Outside, the March sun is already scorching. Pointing out the names of Kashmiri herbs and dry vegetables in his shop, he speaks with warmth about the provisions he stocks which form part of Pandit life in these camps.
He does not know what he will do for a living in the new township because it will not be possible to travel the distance to the current shop. Moreover, once the camps are emptied, there will be no customers here either.
"Talking about our life I feel as if a lid has been removed from my chest," says Ravi, "The pain is like a bomb blast."
'We are puppets. We have to go where the government takes us'
Photographs: Archana Masih/Rediff.com
Towards the edge of the vast Purkhoo camp lives Beharilal Kheda from Baramulla district in northwest Kashmir. That morning, his daughter who lives with her family in a rented house elsewhere, has come to visit him after attending a marriage on her husband's side of the family.
Kheda sits on the rug spread on the floor of his home, which appears more spacious than other homes in the camp. The family has built a small kitchen outside and offers us lunch.
Hailing from a village that once had 50 or 60 Pandit homes, the family left one night after a Pandit was murdered in the neighbouring village and a temple demolished.
His friendly daughter speaks about those days when they lived with 30 other Pandit families in a shelter, each family separated by only a curtain. They lived that way for seven years.
"I was just a little girl when we left our village but I remember everything about my village. Everything!" stresses Sunita, her smile tinged with grief.
"I would love to go back, but know that we cannot. It can never be the same again."
She feels the government should also think about Pandit families who do not live in the camps but have been staying in rented accommodation in the city. And also about other refugees from Pakistan occupied Kashmir (she refers to the mostly Sikh and Punjabi refugees from PoK) who live in different camps in the city. While the government is providing apartments for Pandits living in the camps, similarly they should think about other displaced people too, she says.
"We are puppets. We have to go where the government takes us. We are tourists in our (own) country. Our status is worse than refugees."
Her father sits besides her listening to what his daughter has to say. He smiles, especially when she mentions her memories of their village.
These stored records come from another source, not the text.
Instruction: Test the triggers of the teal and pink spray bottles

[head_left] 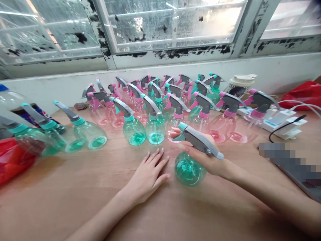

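My right hand (208, 157) is wrapped round the grey and teal trigger head of a green spray bottle (189, 169), which stands on the wooden table (75, 201) in front of me. My left hand (147, 175) lies flat on the table just left of that bottle, fingers stretched out, holding nothing. Behind both hands stand several rows of green spray bottles (134, 129) and pink spray bottles (223, 124), all with grey trigger heads.
More green bottles (87, 132) stand at the left next to a red bag (12, 160). A white power strip with cables (281, 122), a white lidded jar (242, 82) and another red bag (303, 93) are at the right. A window wall runs behind.
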`<state>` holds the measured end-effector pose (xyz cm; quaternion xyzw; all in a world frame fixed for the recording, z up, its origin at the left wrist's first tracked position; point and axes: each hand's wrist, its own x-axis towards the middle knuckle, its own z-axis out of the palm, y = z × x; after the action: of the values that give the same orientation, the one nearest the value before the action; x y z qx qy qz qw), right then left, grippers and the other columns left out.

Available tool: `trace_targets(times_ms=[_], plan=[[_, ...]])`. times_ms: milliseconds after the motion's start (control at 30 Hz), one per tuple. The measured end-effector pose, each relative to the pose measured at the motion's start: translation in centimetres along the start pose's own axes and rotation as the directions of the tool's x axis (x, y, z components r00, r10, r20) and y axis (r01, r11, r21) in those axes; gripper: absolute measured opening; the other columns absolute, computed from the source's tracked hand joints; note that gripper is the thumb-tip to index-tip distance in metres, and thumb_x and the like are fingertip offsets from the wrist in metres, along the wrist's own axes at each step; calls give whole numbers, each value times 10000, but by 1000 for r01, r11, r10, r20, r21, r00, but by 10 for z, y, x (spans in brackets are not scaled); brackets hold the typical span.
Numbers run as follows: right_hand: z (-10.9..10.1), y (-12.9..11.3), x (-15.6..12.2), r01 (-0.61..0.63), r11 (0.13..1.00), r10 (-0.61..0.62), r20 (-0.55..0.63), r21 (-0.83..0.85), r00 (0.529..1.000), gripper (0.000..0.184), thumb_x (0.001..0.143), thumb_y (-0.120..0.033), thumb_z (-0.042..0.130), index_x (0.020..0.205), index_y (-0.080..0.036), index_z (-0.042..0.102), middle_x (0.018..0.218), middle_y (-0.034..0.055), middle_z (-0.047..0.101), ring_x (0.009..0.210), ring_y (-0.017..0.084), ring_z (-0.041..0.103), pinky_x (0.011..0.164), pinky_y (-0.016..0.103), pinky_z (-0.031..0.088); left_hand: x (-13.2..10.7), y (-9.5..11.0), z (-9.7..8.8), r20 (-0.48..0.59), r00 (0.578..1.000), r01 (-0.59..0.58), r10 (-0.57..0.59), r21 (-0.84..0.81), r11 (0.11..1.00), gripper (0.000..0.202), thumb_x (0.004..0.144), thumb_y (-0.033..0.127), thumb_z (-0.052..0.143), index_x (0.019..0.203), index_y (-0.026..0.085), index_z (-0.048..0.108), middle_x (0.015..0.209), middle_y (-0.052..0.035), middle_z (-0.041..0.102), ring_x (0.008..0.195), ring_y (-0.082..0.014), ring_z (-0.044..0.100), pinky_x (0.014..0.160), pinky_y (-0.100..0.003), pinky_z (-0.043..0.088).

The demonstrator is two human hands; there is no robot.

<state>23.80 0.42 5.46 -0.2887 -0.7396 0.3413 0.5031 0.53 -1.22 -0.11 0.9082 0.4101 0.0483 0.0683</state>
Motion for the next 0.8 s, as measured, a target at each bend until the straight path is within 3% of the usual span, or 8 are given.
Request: trace_targets(times_ms=[133,333,500,600,800], plan=[[0,-1,-1,-16,999,17,7,-35,1000,316,913,-305,590,1221,-243,630,858,33,733,928,260,711,911,466,556,0,0,1,-6,1000,-2,3,2,1000,621,1035,590,262,1514,208,361,1588,-122,285,1476,-291,205,1170,-546,202],[0,-2,1,-24,1000,24,2,12,1000,236,905,-298,597,1130,-238,631,866,26,692,846,222,683,861,424,559,0,3,0,21,1000,4,-5,32,999,667,1025,615,237,1518,181,353,1591,-138,263,1478,-299,192,1164,-558,207],[-1,-4,3,-92,996,92,31,5,995,180,904,-308,595,1073,-249,617,643,-27,581,720,196,647,716,345,551,0,3,1,0,1000,0,0,24,1000,653,1026,613,247,1515,195,359,1585,-136,283,1476,-300,201,1165,-550,206],[-1,-5,4,-90,996,91,30,-8,995,197,890,-338,625,1065,-247,610,635,-32,558,668,180,618,638,306,526,-1,2,2,-11,1000,-4,4,23,1000,649,1025,614,251,1517,204,355,1582,-131,296,1475,-296,207,1168,-544,203],[-2,-10,7,49,992,-50,-1,-115,999,101,908,-314,600,858,-228,583,760,-21,593,607,121,550,577,263,473,-1,3,4,-11,1000,0,0,31,1000,656,1022,619,259,1525,204,335,1588,-126,282,1478,-291,196,1171,-543,192]])
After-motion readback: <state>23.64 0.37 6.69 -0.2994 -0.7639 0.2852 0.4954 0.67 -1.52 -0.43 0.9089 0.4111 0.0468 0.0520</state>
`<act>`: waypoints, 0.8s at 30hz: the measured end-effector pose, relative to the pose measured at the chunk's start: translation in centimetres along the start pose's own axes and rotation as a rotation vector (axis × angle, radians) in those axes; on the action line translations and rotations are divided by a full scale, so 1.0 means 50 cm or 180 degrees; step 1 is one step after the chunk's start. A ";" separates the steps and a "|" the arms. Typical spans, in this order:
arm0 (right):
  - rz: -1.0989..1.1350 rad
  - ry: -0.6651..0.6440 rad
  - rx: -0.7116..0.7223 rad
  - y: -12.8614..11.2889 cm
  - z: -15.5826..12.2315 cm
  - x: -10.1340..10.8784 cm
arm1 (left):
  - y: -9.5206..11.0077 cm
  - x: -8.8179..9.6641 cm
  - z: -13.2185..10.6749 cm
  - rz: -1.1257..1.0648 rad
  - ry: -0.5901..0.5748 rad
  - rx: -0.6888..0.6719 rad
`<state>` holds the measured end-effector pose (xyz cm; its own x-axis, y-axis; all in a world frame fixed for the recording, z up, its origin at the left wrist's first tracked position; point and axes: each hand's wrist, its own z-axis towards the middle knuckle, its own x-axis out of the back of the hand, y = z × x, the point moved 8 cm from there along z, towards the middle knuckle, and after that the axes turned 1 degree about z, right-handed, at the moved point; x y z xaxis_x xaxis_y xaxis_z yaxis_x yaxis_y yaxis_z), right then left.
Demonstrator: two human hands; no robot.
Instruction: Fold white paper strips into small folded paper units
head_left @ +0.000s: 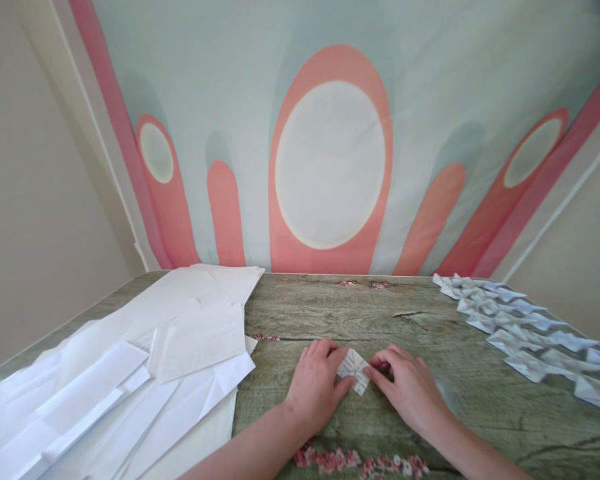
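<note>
A small folded piece of white paper [355,370] lies on the wood-patterned table [340,313] near its front middle. My left hand [316,387] rests palm down on the paper's left side, fingers curled onto its edge. From the right, my right hand [409,387] pinches the paper's right corner with thumb and fingertips. Both hands press the paper against the table.
A loose pile of white paper sheets [145,360] covers the table's left side. Several folded paper pieces [525,333] lie in rows along the right edge. A wall hanging [330,160] with pink and white shapes stands behind the table.
</note>
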<state>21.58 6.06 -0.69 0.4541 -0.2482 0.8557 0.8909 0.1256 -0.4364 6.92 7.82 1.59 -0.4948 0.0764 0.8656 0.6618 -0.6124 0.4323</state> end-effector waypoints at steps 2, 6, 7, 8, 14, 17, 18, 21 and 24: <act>0.0074 -0.0016 0.0005 -0.003 -0.003 -0.002 | -0.010 0.002 0.001 -0.0057 0.0091 0.0130; 0.0176 -0.0044 0.0024 -0.007 -0.007 -0.009 | -0.019 -0.001 0.003 -0.0207 0.0155 0.0233; 0.0197 -0.0049 0.0035 -0.008 -0.007 -0.010 | -0.021 -0.001 0.004 -0.0249 0.0161 0.0248; 0.0215 -0.0054 0.0046 -0.009 -0.007 -0.011 | -0.022 -0.001 0.005 -0.0290 0.0165 0.0264; 0.0268 -0.0033 0.0100 -0.012 -0.010 -0.012 | -0.030 0.002 0.010 -0.0620 0.0197 0.0297; 0.0269 -0.0007 0.0172 -0.013 -0.013 -0.010 | -0.034 -0.001 0.010 -0.0873 0.0161 0.0323; 0.0282 -0.0006 0.0197 -0.013 -0.013 -0.010 | -0.036 -0.004 0.010 -0.0968 0.0147 0.0351; 0.0398 -0.0042 0.0242 -0.012 -0.013 -0.010 | -0.043 -0.014 0.010 -0.1355 0.0121 0.0468; 0.0628 -0.0100 0.0237 -0.012 -0.010 -0.011 | -0.050 -0.021 0.011 -0.1838 0.0186 0.0554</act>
<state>20.79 5.62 -1.06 0.6186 -0.1819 0.7644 0.7818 0.2398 -0.5756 6.11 9.69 -0.27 -0.8283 0.3118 0.4655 0.3570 -0.3467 0.8674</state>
Their triple-storeyed former home. Their apple, walnut and almond trees. That life that they were forced to forsake one night forever.
"In my time you could get 100 walnuts for Rs 10," says Beharilal Kheda. "Now one walnut costs Rs 4."
He barely finishes when his daughter interrupts, "Our children think apples and snow come from inside the fridge. What do they know that in our village we used to pluck apples from our trees and play in the snow outside our door?"
The Kheda family will move to the government allotted apartment in a few days but their longing for home, the real home, remains unfulfilled.